In this sequel to Red Widow (2021), Duncan is sent by her American bosses to check on a troublesome asset/Russian war criminal. But no sooner does she arrive in the U.K. than she is summoned by her old MI6 flame, Davis Ranford. In spite of the trouble their fling got them into the last time they worked together, he urgently asks her to team up with him again. Her assignment is to infiltrate the world of billionaire oligarch Mikhail Rotenberg and uncover his hidden ties (financial and other) to the new Russian leader, Viktor Kosygin. Though Rotenberg poured millions into Putin's reckless campaign in Ukraine, he was instrumental in overthrowing him and installing Kosygin as Russian president following the costly war. Duncan has no problem cozying up to Rotenberg's wife, Emily, who sadly has bought into a miserable, abusive marriage she can't escape for fear of having her husband claim their two children. Lyndsey's increasing sympathy for Emily, for whom a betrayal by her new best friend likely would be a traumatic last straw, becomes a problem—especially when it appears that Lyndsey is making herself available to the loathsome oligarch.
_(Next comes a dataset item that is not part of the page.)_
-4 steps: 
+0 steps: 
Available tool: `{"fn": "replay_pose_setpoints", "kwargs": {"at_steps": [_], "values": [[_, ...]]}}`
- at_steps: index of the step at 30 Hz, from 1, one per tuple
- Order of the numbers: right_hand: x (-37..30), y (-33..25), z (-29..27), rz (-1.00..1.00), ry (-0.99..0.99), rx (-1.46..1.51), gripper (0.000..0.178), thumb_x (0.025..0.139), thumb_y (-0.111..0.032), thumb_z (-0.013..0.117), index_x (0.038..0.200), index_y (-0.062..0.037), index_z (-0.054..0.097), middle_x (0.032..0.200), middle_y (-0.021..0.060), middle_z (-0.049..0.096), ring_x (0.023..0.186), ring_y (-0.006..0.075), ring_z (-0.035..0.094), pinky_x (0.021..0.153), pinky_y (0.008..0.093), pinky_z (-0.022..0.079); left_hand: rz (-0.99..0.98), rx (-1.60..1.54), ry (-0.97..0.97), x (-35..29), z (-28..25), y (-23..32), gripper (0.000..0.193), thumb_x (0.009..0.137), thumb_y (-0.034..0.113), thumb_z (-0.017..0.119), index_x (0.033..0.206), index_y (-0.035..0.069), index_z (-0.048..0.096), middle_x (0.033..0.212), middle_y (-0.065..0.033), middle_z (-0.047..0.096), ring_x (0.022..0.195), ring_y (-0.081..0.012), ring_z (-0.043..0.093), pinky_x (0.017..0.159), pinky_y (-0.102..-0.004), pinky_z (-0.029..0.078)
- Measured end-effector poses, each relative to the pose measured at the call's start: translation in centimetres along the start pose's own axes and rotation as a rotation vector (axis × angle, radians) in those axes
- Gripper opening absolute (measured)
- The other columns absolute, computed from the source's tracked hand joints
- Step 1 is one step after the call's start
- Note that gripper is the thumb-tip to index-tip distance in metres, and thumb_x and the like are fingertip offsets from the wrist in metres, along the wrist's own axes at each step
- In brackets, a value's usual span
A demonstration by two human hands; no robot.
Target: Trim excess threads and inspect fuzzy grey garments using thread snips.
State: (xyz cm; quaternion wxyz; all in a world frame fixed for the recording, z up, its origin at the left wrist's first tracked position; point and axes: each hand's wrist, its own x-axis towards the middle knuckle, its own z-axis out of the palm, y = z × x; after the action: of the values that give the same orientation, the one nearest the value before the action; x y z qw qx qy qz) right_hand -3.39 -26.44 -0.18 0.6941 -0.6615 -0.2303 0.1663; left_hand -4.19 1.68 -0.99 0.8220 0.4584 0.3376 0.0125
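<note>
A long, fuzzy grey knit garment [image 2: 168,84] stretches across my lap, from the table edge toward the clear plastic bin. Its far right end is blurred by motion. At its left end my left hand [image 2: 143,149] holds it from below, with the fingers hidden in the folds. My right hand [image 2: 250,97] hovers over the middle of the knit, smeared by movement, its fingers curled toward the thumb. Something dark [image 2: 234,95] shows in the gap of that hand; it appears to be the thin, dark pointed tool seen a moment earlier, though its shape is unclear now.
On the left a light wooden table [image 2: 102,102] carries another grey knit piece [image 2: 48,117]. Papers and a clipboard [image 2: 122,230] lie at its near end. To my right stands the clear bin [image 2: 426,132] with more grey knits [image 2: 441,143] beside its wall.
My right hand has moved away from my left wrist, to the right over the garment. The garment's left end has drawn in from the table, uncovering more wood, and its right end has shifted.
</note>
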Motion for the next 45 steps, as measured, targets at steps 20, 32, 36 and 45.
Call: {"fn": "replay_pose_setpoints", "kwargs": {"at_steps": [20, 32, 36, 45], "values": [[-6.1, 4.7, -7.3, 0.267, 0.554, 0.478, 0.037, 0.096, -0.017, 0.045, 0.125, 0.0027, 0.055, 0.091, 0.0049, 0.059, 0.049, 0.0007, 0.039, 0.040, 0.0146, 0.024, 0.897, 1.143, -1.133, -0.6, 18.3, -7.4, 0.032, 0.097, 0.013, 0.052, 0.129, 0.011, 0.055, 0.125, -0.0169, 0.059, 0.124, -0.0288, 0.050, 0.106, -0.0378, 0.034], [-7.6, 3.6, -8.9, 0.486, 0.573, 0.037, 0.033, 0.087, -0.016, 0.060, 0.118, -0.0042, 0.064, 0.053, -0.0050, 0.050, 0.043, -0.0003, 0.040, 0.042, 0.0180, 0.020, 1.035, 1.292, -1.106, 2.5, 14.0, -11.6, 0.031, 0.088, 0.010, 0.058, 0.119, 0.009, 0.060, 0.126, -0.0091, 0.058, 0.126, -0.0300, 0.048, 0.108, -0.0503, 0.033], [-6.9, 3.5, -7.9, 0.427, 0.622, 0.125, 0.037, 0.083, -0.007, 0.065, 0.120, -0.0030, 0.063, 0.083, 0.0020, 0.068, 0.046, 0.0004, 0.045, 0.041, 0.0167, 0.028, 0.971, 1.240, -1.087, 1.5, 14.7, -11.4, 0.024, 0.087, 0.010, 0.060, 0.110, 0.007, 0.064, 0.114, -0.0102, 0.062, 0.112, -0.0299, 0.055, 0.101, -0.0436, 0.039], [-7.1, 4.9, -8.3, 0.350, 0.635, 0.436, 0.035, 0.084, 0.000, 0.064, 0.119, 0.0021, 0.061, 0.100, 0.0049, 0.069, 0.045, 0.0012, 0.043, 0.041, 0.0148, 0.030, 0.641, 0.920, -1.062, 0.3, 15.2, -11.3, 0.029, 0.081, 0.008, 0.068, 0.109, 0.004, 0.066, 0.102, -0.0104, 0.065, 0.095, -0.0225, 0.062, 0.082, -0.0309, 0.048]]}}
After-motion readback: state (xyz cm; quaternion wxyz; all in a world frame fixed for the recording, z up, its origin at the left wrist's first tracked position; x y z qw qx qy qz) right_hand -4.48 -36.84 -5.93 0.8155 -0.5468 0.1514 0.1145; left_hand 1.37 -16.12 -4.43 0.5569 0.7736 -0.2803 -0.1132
Katsu, a former intelligence officer, shows us how intelligence-gathering works, how spies relate to each other, how intelligence agencies uneasily coexist. What sets the novel apart even more is the smoothness with which the author builds her tense narrative and characters—Lyndsey is unflashy but sensitive and principled and good at what she does, while Emily is one of the most sympathetically drawn victims in recent spy fiction.
A strong second installment in a series we hope continues.